_Problem description_
Return the lines from the one containing "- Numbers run" to the end of the material, both end lines included, exactly and with nothing else.

_Information supplied_
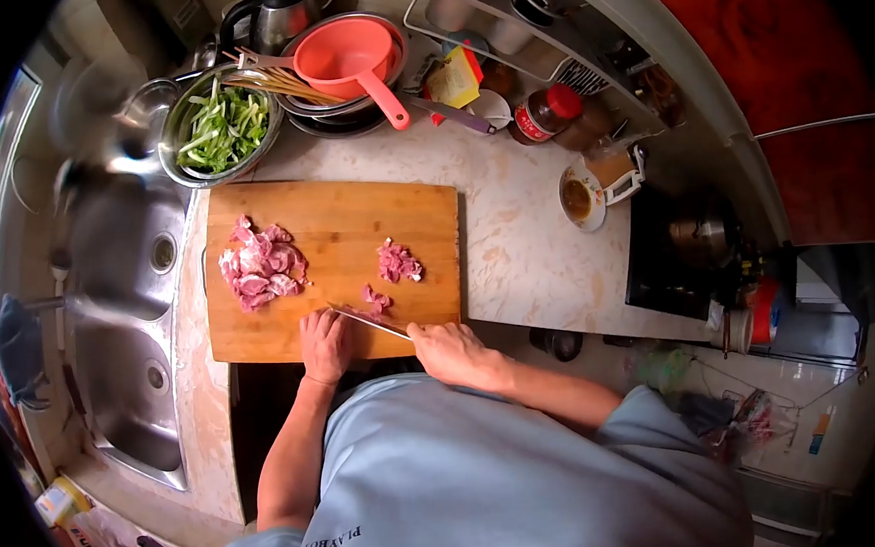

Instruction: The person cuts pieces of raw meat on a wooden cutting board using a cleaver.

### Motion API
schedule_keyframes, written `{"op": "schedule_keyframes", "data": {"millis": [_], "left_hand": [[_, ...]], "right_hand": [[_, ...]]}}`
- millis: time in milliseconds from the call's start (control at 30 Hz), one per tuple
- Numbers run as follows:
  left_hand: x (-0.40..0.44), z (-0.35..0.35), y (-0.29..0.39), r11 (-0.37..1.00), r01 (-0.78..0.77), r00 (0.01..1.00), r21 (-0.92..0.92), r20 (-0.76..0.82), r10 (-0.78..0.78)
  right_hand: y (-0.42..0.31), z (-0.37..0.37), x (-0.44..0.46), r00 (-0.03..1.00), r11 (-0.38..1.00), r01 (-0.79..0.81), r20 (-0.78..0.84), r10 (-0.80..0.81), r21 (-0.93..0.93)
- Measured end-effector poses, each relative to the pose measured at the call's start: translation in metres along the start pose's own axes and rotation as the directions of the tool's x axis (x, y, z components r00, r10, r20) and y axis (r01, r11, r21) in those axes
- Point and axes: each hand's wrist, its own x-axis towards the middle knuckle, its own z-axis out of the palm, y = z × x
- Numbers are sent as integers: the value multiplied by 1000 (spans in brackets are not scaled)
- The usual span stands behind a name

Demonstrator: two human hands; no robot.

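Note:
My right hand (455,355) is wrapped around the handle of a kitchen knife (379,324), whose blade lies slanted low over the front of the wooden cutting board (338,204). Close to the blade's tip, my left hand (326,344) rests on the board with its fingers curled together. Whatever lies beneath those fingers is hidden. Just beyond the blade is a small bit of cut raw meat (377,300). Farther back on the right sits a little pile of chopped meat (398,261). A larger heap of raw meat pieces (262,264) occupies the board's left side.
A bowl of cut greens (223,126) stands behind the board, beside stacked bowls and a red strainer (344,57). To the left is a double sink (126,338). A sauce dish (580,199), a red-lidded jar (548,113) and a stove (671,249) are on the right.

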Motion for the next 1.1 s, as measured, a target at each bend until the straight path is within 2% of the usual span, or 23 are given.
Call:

_Written reply_
- Numbers run as follows:
  left_hand: x (-0.40..0.44), z (-0.35..0.35), y (-0.29..0.39), r11 (-0.37..1.00), r01 (-0.78..0.77), r00 (0.01..1.00), r21 (-0.92..0.92), r20 (-0.76..0.82), r10 (-0.78..0.78)
  right_hand: y (-0.42..0.31), z (-0.37..0.37), x (-0.44..0.46), r00 (-0.03..1.00), r11 (-0.38..1.00), r01 (-0.79..0.81), r20 (-0.78..0.84), r10 (-0.80..0.81), r21 (-0.93..0.93)
- Measured end-effector poses, each relative to the pose measured at the call's start: translation in metres along the start pose's own axes and rotation as the directions of the tool's x axis (x, y, z components r00, r10, r20) and y axis (r01, r11, r21) in those axes
- Point and axes: each hand's wrist, its own x-axis towards the middle knuckle, its own z-axis out of the palm, y = z × x
- Numbers are sent as integers: the value multiplied by 1000 (spans in brackets are not scaled)
- The usual span stands behind a name

Demonstrator: two human hands; no robot.

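Note:
My right hand (455,355) is wrapped around the handle of a kitchen knife (379,324), whose blade lies slanted low over the front of the wooden cutting board (338,204). Close to the blade's tip, my left hand (326,344) rests on the board with its fingers curled together. Whatever lies beneath those fingers is hidden. Just beyond the blade is a small bit of cut raw meat (377,300). Farther back on the right sits a little pile of chopped meat (398,261). A larger heap of raw meat pieces (262,264) occupies the board's left side.
A bowl of cut greens (223,126) stands behind the board, beside stacked bowls and a red strainer (344,57). To the left is a double sink (126,338). A sauce dish (580,199), a red-lidded jar (548,113) and a stove (671,249) are on the right.
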
Motion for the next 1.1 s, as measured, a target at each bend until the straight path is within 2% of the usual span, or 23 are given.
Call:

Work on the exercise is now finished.